- Founded: 23 September 1934
- Dissolved: 1991
- Succeeded by: Communist Party of Puerto Rico
- Newspaper: Lucha Obrera ("Workers' Struggle")
- Ideology: Communism Anti-imperialism Puerto Rican independence
- Political position: Far-left
- Colors: Red

= Puerto Rican Communist Party =

Political party

The Puerto Rican Communist Party (in Spanish: Partido Comunista Puertorriqueño, PCP) was a communist party in Puerto Rico founded on 23 September 1934 following the sugar strikes on the island that same year. Relevant members include General Secretary Alberto E. Sánchez, president Juan Santos Rivera, and Jose A. Lanauze Rolón. The party emerged from a turbulent political moment where faith in previous workers parties and organizations, such as the Socialist Party and the Free Federation of Workers, was waning and the Puerto Rican economy was experiencing a downturn. While membership remained small, the PCP interacted and influenced the labor and political space of mid-20th century Puerto Rico as well as political spaces outside of the island. These interactions include those with The Communist Party of the United States of America and the Nationalist Party of Puerto Rico.

== Political context ==

The PCP emerges following various worker and student led general strikes in 1934 and 1935.

In conjunction with the mid-1930s labor movements, the formation of the PCP was also internationally influenced. The Communist Party of the United States of America (CPUSA) was supportive of the PCP's founding with additional support from the Communist Party of Cuba (CPC).
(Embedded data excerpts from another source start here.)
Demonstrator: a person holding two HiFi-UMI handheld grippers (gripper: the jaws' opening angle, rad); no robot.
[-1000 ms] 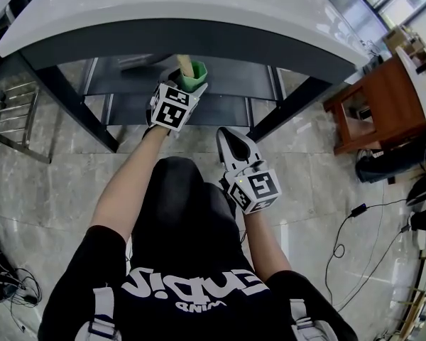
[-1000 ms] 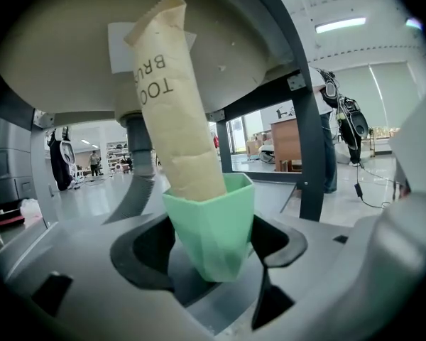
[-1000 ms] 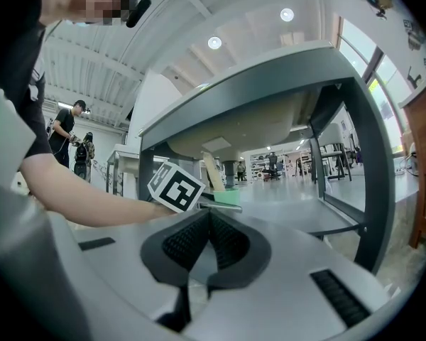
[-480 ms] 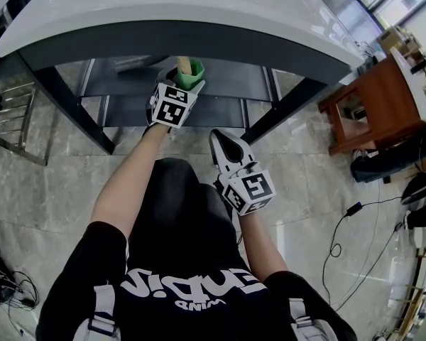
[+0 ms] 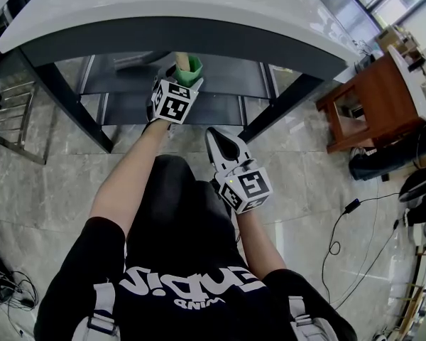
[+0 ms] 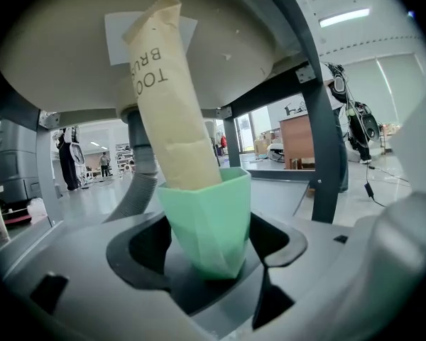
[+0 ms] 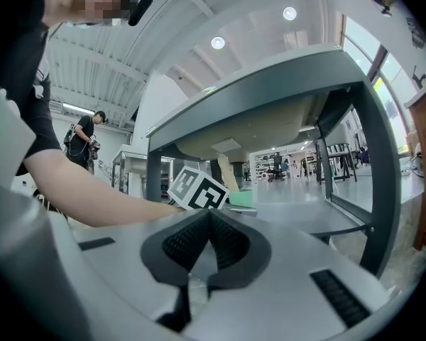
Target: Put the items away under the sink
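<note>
A mint-green cup (image 6: 211,219) holds a tan paper toothbrush packet (image 6: 169,98) standing up out of it. My left gripper (image 6: 213,268) is shut on the green cup, held under the sink basin (image 6: 64,69). From the head view the green cup (image 5: 192,67) pokes past the left gripper (image 5: 177,91) just above the dark lower shelf (image 5: 220,77). My right gripper (image 5: 220,148) hangs back over the floor, shut and empty; its jaws (image 7: 207,244) meet with nothing between them.
A grey ribbed drain hose (image 6: 138,183) runs down behind the cup. Dark table legs (image 5: 71,105) (image 5: 280,109) frame the shelf. A wooden side table (image 5: 376,98) stands right, with cables (image 5: 348,226) on the floor. A person stands far off (image 7: 85,141).
The left gripper has carried the green cup a little farther in under the sink. The right gripper has drifted slightly left and up.
</note>
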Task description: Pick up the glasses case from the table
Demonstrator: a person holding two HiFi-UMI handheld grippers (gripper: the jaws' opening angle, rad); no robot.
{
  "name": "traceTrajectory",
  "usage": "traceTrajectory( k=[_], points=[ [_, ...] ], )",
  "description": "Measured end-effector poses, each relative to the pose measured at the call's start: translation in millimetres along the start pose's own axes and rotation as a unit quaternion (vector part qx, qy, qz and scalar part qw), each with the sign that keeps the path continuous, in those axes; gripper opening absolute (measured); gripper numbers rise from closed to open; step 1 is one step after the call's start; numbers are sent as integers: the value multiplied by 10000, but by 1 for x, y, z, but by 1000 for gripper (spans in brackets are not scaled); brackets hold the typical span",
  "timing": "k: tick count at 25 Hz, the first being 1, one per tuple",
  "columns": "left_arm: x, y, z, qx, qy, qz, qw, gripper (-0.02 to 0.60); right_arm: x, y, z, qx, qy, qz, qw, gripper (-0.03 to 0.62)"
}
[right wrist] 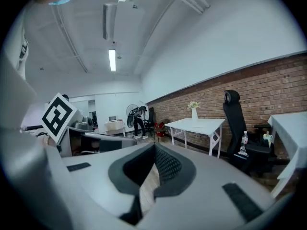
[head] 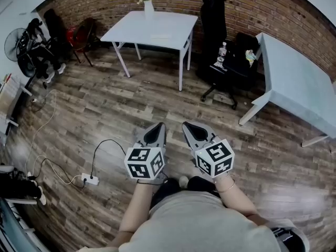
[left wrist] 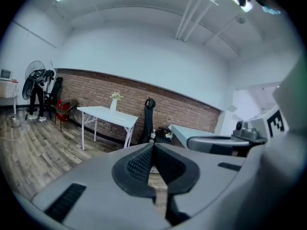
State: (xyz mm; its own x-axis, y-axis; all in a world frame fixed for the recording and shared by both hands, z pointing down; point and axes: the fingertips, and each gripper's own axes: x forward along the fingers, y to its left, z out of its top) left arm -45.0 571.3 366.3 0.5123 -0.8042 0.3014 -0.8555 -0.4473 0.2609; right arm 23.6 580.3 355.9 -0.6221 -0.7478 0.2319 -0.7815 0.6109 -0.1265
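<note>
A white table stands across the room by the brick wall. On it are a vase of yellow flowers and a small flat pale object, too small to tell whether it is the glasses case. My left gripper and right gripper are held side by side in front of the person's body, far from the table, pointing slightly down. Both are shut with nothing between the pads. The left gripper view shows its jaws pressed together, with the table beyond. The right gripper view shows its jaws the same way.
A tall black office chair stands right of the table, and a second chair holds a bottle. Another white table fills the right side. A power strip with cables lies on the wooden floor at left, near a fan.
</note>
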Motion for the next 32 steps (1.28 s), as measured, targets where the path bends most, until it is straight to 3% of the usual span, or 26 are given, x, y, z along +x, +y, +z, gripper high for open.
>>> traceTrajectory(
  k=[9, 19, 32],
  points=[
    [14, -14, -11, 14, 193, -13, 9998, 8, 3, -28, -5, 287, -130, -49, 9995, -2],
    [76, 49, -11, -239, 467, -43, 9986, 8, 78, -61, -8, 487, 42, 63, 9988, -2],
    [212, 198, 94, -84, 528, -546, 9971, 8, 278, -141, 61, 536, 11, -292, 9981, -2]
  ],
)
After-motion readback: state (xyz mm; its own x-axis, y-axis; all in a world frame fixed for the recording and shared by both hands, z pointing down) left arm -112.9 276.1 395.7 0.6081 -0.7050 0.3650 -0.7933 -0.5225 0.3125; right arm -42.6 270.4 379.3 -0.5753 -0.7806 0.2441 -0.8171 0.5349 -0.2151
Indeed, there was a substantial interconnectedness between the CPUSA, Puerto Rican Communists in New York's Lower Manhattan, and the PCP.

== Political agenda, strategies, and relations with other political groups ==

The PCP utilized their newspaper periodical Lucha Obrera (Worker's Struggle) in order to communicate their agendas and messages to the public. The paper was brief, however, it served to document the PCP's ongoing movements and objectives.